# cache muzzleloader deer



## pizzaman_288 (Apr 26, 2010)

i was curious if anyone else had this tag and needed a hunting partner im not real familiar with the area but am not afraid to hike i dont have an atv or horses so i would have to hike please let me know as my wife doesnt want me hunting alone


----------



## Huge29 (Sep 17, 2007)

Best of luck in finding someone. Just a note, I deleted your duplicate post in big game as it creates a lot of confusion when you make duplicate posts, someone replies and then sees your identical post not realizing it is in another forum w/o their post thinking that it has been deleted...that is why it is against the rules. Let us know how the hunt goes.


----------



## CROC (Sep 12, 2007)

PM

:grin:


----------



## Nambaster (Nov 15, 2007)

Didn't you already get a 2 point last year? And you didn't even post pictures of it?


----------



## waspocrew (Nov 26, 2011)

Nambaster said:


> Didn't you already get a 2 point last year? And you didn't even post pictures of it?

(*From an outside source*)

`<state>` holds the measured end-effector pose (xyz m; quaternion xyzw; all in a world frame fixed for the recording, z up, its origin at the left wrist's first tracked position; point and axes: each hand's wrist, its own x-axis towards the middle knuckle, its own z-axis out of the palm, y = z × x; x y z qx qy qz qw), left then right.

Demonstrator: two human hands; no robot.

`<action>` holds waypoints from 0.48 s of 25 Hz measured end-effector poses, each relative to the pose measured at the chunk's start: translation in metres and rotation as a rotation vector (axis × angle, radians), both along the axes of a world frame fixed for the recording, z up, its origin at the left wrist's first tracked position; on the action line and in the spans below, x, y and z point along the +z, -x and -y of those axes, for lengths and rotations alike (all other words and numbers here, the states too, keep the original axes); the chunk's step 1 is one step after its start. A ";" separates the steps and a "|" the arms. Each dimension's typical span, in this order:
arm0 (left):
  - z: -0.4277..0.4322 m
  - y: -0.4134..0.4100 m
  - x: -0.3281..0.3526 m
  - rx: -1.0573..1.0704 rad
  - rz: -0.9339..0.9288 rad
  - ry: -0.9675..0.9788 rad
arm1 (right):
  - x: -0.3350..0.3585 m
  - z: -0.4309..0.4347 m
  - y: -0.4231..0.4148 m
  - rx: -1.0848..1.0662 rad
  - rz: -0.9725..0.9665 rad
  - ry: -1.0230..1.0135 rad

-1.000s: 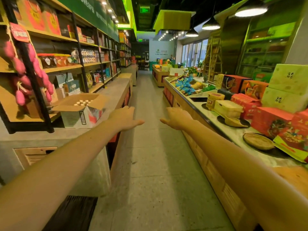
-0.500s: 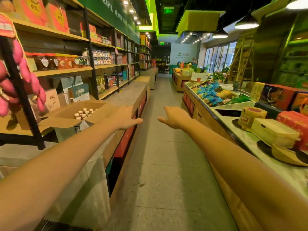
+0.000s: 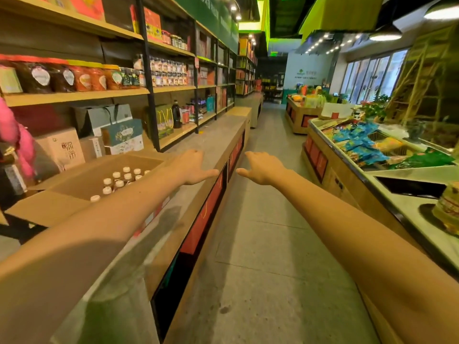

I was thinking the same... I thought you bagged one last year in the rifle hunt in tht unit last year. Anyways, I'd start checking out the area where you tagged out last year. The muzz hunt is a blast- you should be able to access plenty of roads without a truck. You can get to some good areas off of the sinks road- it's maintained very well.


----------



## pizzaman_288 (Apr 26, 2010)

Yes I did get a little guy last year on the rifle hunt I'm more looking for a partner to hunt with so I'm not hunting a lone safety in numbers my wife doesn't like for me to hunt alone so to make her happy I'm looking for someone to go with and sometimes more eyes are better


----------